Whatever way you look at it, there is simply no way GeForce FX would be able to render 20-30 1.4M polygons characters on screen at once as Sweeney is saying... now, i'm not saying he is lying, but as I said in my previous post, he didn't reveal all the details. I bet that the 1.4M polygon model is the original model used for generating the required data for a much lower in-game model. If that's the case, then surely GeForce FX (and Radeon 9700 for that matter) are both capable of outputting 20-30 characters like that on screen at once (i assume he meant ALL of them on screen at once?).

About the GeForce FX itself...
As the situation stands right now, the chip is already running at NVIDIA labs at frequencies beyond 500mhz! (550-700!)!!
The chip is more capable and more advanced than R9700pro(supports longer instructions, dynamic flow control in VS, conditional mechanism in PS, etc...), but it does have a few noticable drawbacks even in regards to R9700pro...
First of all, it utilizes a 128-bit memory bus, opposed to 256-bit memory bus on R9700pro... granted, the real benefit of 256-bit memory bus could be clearly seen in bandwidth intensive situations (AA, Aniso and combined modes). Besides that, the latest charts show promising perfomance figures, higher than R9700pro (mainly due to the much higher core & memory clockspeeds), although I'm yet to see any reasonable comparisons to R9700pro in bandwidth intensive situations mentioned above.

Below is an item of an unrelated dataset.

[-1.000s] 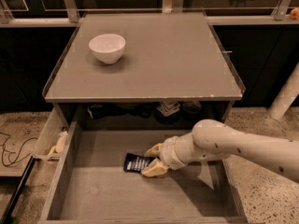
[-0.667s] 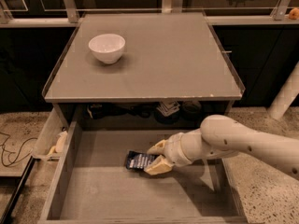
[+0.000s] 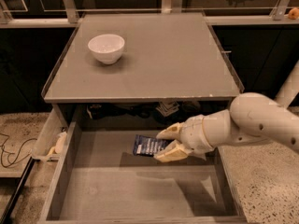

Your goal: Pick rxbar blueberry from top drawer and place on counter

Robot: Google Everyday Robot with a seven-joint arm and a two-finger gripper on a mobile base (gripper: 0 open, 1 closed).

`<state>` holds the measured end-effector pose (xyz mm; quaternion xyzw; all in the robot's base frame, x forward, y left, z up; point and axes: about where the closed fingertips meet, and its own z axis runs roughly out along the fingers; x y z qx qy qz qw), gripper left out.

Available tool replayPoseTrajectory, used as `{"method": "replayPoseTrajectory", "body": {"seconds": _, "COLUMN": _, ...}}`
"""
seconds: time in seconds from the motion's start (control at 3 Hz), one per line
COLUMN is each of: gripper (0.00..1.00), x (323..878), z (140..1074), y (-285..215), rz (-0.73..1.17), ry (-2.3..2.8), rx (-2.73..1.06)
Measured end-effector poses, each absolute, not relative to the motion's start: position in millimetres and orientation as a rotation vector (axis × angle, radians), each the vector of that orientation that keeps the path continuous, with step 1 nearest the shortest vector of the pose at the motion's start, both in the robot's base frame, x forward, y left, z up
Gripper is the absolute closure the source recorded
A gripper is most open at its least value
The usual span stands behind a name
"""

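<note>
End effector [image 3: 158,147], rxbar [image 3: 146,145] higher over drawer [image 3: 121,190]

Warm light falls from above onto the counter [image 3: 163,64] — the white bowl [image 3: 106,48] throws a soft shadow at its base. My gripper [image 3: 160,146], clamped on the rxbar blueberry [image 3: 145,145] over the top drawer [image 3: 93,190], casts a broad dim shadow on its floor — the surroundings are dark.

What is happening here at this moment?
The robot's gripper is inside the open top drawer. It holds the rxbar blueberry by one end, between its two fingers. The bar is not yet on the counter, where a white bowl stands.
</note>
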<state>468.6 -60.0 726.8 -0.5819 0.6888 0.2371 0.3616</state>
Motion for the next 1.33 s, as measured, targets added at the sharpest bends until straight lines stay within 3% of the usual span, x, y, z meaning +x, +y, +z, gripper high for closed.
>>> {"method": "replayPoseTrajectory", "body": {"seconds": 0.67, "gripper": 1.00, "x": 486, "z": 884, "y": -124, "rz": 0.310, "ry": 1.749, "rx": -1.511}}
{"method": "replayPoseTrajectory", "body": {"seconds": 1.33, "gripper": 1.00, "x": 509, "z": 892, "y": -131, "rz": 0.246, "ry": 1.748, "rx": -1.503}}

All in all, this is definetly a great piece of silicon, but like certain invidivual here stated, ATI outpaced NVIDIA and NVIDIA lost this round of technology superiority... they have some major gaps to fill in the coming months and they better do it quick... both accelerators are of the same generations and we can definetly consider them "the next generation of video cards", with a slight edge given to NV30 for it's incresaed architecture flexibility (which kinda reminds me of the situation with PS1.4 on R8500 that weren't utilized - that might turn out to be the same here).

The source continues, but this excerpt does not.